## Your assignment
Return the run of lines below that opens with the line containing "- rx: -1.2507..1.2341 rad" and closes with the line containing "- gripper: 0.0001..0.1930", keeping each one exact.

'''

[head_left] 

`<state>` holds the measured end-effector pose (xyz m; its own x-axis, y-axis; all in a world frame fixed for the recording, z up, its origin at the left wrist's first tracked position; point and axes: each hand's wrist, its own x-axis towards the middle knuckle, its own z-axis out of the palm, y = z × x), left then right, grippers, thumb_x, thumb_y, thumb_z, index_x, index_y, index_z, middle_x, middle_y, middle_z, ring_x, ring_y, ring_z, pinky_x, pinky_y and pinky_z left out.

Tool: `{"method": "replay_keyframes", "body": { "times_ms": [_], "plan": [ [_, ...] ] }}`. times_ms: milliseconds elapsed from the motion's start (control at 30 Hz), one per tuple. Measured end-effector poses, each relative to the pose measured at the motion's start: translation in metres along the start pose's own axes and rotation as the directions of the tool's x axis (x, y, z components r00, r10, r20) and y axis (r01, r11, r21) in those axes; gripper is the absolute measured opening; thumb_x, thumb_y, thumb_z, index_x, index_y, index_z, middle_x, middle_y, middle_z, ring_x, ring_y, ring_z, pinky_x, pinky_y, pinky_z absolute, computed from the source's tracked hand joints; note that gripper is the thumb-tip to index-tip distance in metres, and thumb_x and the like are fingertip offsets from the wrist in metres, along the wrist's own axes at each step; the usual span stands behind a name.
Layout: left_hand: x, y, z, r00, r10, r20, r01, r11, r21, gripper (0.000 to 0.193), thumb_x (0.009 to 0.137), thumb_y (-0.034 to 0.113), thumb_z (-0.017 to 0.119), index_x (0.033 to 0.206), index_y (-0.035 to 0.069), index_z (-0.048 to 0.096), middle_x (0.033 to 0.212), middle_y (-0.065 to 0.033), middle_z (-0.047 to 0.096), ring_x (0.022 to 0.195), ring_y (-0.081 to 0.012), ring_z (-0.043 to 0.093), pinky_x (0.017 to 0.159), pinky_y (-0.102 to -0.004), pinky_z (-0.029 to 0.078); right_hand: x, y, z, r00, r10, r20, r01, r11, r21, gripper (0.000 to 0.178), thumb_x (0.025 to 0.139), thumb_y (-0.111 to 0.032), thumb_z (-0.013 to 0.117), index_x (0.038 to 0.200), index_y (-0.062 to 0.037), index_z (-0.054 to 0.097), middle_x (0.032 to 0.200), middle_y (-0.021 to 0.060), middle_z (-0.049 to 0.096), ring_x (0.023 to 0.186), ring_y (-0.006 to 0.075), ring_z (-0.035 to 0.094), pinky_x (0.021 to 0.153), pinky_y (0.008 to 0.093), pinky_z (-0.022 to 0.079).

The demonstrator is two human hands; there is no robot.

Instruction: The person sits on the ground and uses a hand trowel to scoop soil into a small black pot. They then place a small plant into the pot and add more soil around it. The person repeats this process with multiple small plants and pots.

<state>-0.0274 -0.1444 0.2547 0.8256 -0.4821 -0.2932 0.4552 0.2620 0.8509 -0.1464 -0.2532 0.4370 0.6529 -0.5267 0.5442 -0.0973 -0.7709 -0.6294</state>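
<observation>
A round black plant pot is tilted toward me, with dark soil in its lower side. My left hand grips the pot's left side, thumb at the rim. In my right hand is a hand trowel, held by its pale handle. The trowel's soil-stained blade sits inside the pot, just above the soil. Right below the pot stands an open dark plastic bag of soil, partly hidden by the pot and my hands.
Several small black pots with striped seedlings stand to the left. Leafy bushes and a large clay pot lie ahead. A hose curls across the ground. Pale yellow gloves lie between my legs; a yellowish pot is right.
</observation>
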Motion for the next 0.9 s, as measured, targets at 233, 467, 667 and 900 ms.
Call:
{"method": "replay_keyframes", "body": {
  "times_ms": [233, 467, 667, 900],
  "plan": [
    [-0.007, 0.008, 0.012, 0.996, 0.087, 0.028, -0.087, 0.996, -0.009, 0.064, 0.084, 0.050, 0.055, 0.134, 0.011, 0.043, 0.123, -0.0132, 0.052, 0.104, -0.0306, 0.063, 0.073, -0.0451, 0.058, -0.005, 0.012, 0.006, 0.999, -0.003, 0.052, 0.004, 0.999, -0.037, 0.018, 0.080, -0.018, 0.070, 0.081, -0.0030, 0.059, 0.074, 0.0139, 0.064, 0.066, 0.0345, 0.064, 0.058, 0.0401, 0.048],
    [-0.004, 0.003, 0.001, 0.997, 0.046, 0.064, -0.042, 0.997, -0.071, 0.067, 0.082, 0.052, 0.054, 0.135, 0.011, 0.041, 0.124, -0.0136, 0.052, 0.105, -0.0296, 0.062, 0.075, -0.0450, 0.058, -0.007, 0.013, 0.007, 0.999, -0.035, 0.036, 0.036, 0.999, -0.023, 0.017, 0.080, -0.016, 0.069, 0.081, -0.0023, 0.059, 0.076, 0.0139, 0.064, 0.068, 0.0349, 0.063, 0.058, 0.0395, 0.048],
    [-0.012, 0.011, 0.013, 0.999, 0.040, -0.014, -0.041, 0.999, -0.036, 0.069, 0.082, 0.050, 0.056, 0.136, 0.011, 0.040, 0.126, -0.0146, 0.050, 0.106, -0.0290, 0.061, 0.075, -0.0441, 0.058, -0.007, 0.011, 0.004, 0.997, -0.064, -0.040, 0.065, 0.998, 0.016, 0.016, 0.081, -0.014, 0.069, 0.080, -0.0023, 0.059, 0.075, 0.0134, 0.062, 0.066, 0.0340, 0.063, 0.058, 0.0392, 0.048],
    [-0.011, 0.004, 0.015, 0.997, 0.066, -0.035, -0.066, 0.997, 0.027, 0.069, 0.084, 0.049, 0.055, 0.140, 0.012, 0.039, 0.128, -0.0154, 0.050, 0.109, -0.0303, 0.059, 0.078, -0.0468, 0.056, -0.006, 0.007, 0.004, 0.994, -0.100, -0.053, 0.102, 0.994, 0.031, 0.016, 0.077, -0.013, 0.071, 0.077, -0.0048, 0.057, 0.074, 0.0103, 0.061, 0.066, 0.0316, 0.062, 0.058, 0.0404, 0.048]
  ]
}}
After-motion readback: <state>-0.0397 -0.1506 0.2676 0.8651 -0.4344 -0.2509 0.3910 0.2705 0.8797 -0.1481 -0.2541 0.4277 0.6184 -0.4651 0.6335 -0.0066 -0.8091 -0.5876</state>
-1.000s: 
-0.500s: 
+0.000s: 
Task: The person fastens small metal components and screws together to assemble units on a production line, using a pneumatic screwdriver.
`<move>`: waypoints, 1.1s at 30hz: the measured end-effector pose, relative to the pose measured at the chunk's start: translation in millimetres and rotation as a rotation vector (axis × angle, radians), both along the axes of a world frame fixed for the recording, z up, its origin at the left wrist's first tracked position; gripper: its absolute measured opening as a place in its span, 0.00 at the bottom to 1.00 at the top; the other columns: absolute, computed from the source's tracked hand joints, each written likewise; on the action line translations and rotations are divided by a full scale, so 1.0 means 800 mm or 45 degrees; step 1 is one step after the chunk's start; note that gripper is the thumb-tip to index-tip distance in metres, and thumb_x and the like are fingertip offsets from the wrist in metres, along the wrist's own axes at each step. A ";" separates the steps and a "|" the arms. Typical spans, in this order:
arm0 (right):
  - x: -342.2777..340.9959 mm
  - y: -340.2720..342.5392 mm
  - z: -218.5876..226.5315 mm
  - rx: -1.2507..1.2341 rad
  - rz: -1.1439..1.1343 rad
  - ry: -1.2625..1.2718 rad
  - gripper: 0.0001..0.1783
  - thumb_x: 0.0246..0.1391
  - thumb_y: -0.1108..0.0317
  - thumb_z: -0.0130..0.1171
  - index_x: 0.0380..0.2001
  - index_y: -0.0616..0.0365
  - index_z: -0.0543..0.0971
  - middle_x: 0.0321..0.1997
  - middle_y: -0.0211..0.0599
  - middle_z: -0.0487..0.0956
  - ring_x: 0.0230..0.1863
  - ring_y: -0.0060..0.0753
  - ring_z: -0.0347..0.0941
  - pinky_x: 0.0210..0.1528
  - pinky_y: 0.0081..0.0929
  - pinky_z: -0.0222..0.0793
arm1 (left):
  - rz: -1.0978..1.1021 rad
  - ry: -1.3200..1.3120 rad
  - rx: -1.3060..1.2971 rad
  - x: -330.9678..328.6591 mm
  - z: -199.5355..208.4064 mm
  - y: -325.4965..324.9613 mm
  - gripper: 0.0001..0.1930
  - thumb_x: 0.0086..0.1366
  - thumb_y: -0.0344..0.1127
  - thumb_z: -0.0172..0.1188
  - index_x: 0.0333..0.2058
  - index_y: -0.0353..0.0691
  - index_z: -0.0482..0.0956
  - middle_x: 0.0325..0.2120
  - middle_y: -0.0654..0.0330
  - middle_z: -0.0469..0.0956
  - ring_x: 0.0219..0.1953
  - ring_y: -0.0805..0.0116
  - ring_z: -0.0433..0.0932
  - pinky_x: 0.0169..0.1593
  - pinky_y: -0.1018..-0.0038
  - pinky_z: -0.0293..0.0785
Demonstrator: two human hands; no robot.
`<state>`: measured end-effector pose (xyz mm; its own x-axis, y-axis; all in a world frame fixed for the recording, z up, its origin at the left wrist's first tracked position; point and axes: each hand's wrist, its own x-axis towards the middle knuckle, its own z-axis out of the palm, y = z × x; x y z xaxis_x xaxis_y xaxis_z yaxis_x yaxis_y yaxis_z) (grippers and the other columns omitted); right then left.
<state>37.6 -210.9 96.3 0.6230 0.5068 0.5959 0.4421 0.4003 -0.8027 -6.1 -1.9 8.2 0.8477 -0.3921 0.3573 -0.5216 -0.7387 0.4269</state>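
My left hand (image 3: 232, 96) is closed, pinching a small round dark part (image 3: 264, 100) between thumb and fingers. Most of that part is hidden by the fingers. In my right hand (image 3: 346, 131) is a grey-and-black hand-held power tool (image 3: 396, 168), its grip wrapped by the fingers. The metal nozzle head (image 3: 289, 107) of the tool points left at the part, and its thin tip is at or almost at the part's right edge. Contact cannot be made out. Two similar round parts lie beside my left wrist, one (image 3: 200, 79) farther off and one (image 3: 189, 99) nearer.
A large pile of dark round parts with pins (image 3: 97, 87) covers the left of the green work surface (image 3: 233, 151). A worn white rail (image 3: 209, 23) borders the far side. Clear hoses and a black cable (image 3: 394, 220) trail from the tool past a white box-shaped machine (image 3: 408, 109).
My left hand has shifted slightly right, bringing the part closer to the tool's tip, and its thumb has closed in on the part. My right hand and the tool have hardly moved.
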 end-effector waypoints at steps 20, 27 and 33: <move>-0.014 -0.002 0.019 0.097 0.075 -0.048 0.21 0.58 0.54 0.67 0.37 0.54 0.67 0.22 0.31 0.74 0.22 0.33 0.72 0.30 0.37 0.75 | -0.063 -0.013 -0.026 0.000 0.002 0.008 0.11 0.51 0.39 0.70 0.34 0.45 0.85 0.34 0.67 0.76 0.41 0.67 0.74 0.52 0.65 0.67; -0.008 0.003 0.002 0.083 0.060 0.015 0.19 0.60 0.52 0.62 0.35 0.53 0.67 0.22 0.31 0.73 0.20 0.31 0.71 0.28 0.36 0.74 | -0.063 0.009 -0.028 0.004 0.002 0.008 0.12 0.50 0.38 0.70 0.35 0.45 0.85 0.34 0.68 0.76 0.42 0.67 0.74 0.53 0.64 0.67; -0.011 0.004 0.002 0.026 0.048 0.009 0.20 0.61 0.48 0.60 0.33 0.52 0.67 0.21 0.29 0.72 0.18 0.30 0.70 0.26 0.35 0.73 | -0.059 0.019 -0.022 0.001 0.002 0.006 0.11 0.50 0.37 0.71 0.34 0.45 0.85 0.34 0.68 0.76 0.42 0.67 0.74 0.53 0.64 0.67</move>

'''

## Answer box
  - rx: -1.2507..1.2341 rad
  - rz: -1.1439..1.1343 rad
  - ry: -1.2625..1.2718 rad
  - gripper: 0.0001..0.1783
  - thumb_x: 0.0246..0.1391
  - thumb_y: -0.1108..0.0317
  - thumb_z: -0.0130..0.1171
  - index_x: 0.0380..0.2001
  - index_y: -0.0616..0.0365
  - index_z: -0.0543..0.0971
  - middle_x: 0.0321..0.1997
  - middle_y: -0.0211..0.0599
  - middle_z: -0.0487..0.0956
  - ring_x: 0.0230..0.1863
  - ring_y: -0.0060..0.0753
  - ring_z: -0.0347..0.0941
  - pinky_x: 0.0210..0.1528
  - pinky_y: 0.0081..0.0929
  - pinky_z: -0.0222..0.0793
arm1 (left):
  - rz: -1.0978..1.1021 rad
  - ry: -1.3200..1.3120 rad
  - rx: -1.3060..1.2971 rad
  - x: -330.9678..328.6591 mm
  - z: -199.5355..208.4064 mm
  - y: -325.4965..324.9613 mm
  - gripper: 0.0001..0.1930

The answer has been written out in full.